● **The task**: Every line below should be copied exactly; drop the pictures.

● **Exercise data**:
────────────────────────────────────────

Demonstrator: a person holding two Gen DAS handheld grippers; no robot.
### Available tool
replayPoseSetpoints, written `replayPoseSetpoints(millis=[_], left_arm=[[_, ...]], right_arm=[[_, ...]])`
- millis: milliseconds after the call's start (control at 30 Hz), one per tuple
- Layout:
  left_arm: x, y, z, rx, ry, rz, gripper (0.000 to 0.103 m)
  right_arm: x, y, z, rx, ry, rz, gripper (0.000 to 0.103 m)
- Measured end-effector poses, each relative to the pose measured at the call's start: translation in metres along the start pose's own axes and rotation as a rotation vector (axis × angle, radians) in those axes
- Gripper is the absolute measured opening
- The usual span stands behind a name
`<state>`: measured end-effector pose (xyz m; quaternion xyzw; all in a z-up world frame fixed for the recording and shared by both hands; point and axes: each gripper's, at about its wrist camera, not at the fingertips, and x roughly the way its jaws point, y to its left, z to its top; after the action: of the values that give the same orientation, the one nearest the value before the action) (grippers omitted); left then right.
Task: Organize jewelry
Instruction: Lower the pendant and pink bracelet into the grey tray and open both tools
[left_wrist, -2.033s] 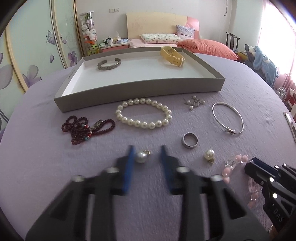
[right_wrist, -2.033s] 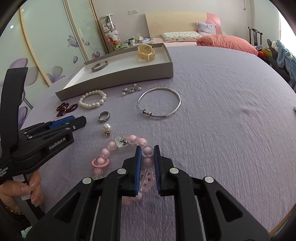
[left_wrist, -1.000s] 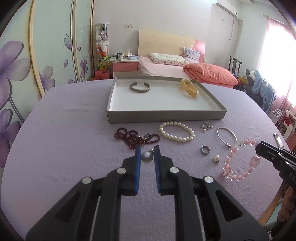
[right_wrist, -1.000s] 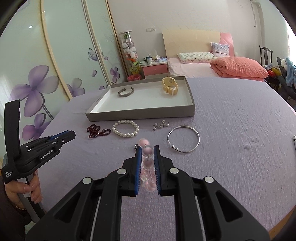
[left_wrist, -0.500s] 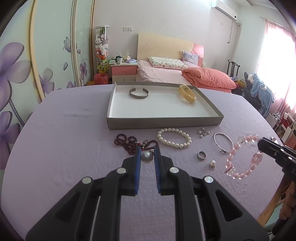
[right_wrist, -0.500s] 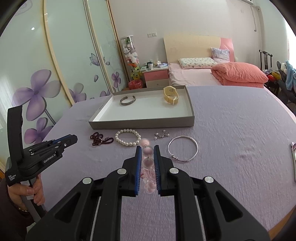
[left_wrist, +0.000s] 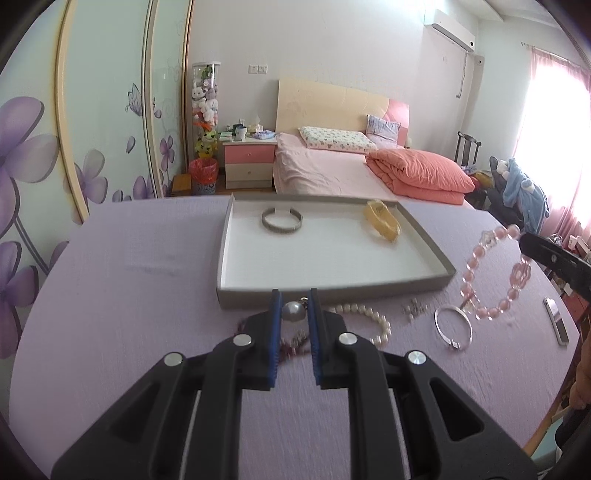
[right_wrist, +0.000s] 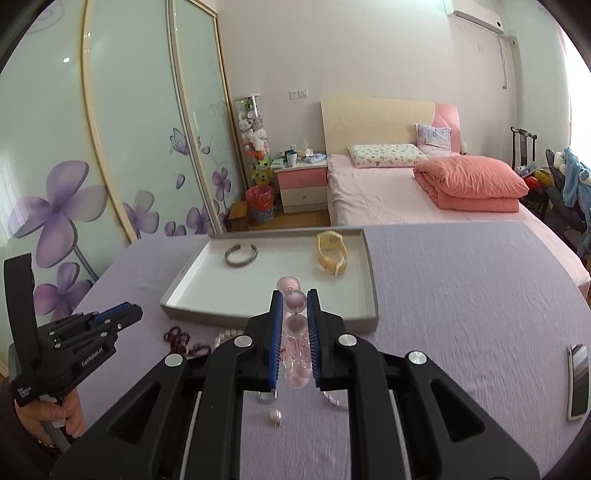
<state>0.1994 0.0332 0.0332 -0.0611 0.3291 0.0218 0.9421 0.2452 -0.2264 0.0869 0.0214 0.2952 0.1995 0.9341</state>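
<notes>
Left gripper (left_wrist: 293, 308): jaws closed to a narrow gap on a pearl earring (left_wrist: 294, 311), pinched at the very tips and held clear of the tabletop (left_wrist: 129, 295). Directly ahead of it and lower lies the near wall of the grey tray (left_wrist: 436, 254); the tray's long axis runs crosswise to the fingers, so the open floor is straight forward over that wall.

Right gripper (right_wrist: 294, 308): jaws closed on a pink bead bracelet (right_wrist: 294, 301), one bead clamped between the tips, the rest of the loop hanging below between the fingers. In the left wrist view the bracelet (left_wrist: 495, 273) hangs free, just off the tray's right-hand near corner. From the right gripper the tray (right_wrist: 371, 291) lies directly ahead, its near wall under the fingertips.

Judgement: both loads are raised and near the tray edge; the right gripper appears slightly the nearer.

Beyond, on the tray floor: a silver cuff bangle (left_wrist: 282, 219) ahead-left of the left gripper, a yellow watch (left_wrist: 382, 220) ahead-right. The stretch between them is free.

Beneath and beside the left gripper on the tabletop: a pearl bracelet (left_wrist: 364, 321) and a silver bangle (left_wrist: 452, 326).
</notes>
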Motion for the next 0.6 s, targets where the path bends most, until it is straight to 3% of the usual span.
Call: replayPoseSetpoints(millis=[267,600], left_arm=[[0.036,0.007,0.043,-0.010,-0.023,0.005,0.014],[0.092,0.014,0.073,-0.024,-0.007,0.010,0.014]], right_arm=[[0.066,0.012,0.036,-0.042,0.022,0.008,0.014],[0.166,0.010,0.035,-0.065,0.180,0.002,0.014]])
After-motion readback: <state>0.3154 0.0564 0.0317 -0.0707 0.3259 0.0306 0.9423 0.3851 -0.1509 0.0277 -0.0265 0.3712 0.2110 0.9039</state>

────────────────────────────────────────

● **Solution to the problem**:
Demonstrator: a person holding two Gen DAS handheld grippers; no robot.
### Available tool
replayPoseSetpoints, written `replayPoseSetpoints(millis=[_], left_arm=[[_, ...]], right_arm=[[_, ...]])`
- millis: milliseconds after the call's start (control at 30 Hz), one per tuple
- Layout:
  left_arm: x, y, z, rx, ry, rz, gripper (0.000 to 0.103 m)
  right_arm: x, y, z, rx, ry, rz, gripper (0.000 to 0.103 m)
- Measured end-effector poses, each relative to the pose measured at the call's start: translation in metres along the start pose's own axes and rotation as a rotation vector (axis × angle, radians) in those axes
- Gripper is the absolute measured opening
- The usual span stands behind a name
`<state>`: measured end-effector pose (xyz m; quaternion xyzw; all in a z-up world frame fixed for the recording and shared by both hands; point and axes: each gripper's, at about its wrist camera, not at the fingertips, and x roughly the way its jaws point, y to its left, z to its top; after the action: of the values that give the same orientation, the one nearest the value before the action) (grippers omitted); left then right.
Task: Organize jewelry
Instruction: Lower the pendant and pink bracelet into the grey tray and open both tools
[left_wrist, -2.033s] 
[right_wrist, -2.033s] 
[left_wrist, -1.000s] 
[right_wrist, -1.000s] 
[left_wrist, -0.500s] 
[right_wrist, -0.500s] 
[left_wrist, +0.000s] 
[right_wrist, +0.000s] 
<state>0.1994 0.0332 0.0332 -0.0611 0.3291 0.0218 0.9421 0.2452 -0.2264 0.0869 0.0214 0.2952 0.1995 0.9341</state>
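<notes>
Left gripper (left_wrist: 293, 308): jaws closed to a narrow gap on a pearl earring (left_wrist: 294, 311), pinched at the very tips and held clear of the tabletop (left_wrist: 129, 295). Directly ahead of it and lower lies the near wall of the grey tray (left_wrist: 436, 254); the tray's long axis runs crosswise to the fingers, so the open floor is straight forward over that wall.

Right gripper (right_wrist: 294, 308): jaws closed on a pink bead bracelet (right_wrist: 294, 301), one bead clamped between the tips, the rest of the loop hanging below between the fingers. In the left wrist view the bracelet (left_wrist: 495, 273) hangs free, just off the tray's right-hand near corner. From the right gripper the tray (right_wrist: 371, 291) lies directly ahead, its near wall under the fingertips.

Judgement: both loads are raised and near the tray edge; the right gripper appears slightly the nearer.

Beyond, on the tray floor: a silver cuff bangle (left_wrist: 282, 219) ahead-left of the left gripper, a yellow watch (left_wrist: 382, 220) ahead-right. The stretch between them is free.

Beneath and beside the left gripper on the tabletop: a pearl bracelet (left_wrist: 364, 321) and a silver bangle (left_wrist: 452, 326).
</notes>
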Motion for the next 0.6 s, targets where the path bends most, until it is straight to 3% of the usual span.
Call: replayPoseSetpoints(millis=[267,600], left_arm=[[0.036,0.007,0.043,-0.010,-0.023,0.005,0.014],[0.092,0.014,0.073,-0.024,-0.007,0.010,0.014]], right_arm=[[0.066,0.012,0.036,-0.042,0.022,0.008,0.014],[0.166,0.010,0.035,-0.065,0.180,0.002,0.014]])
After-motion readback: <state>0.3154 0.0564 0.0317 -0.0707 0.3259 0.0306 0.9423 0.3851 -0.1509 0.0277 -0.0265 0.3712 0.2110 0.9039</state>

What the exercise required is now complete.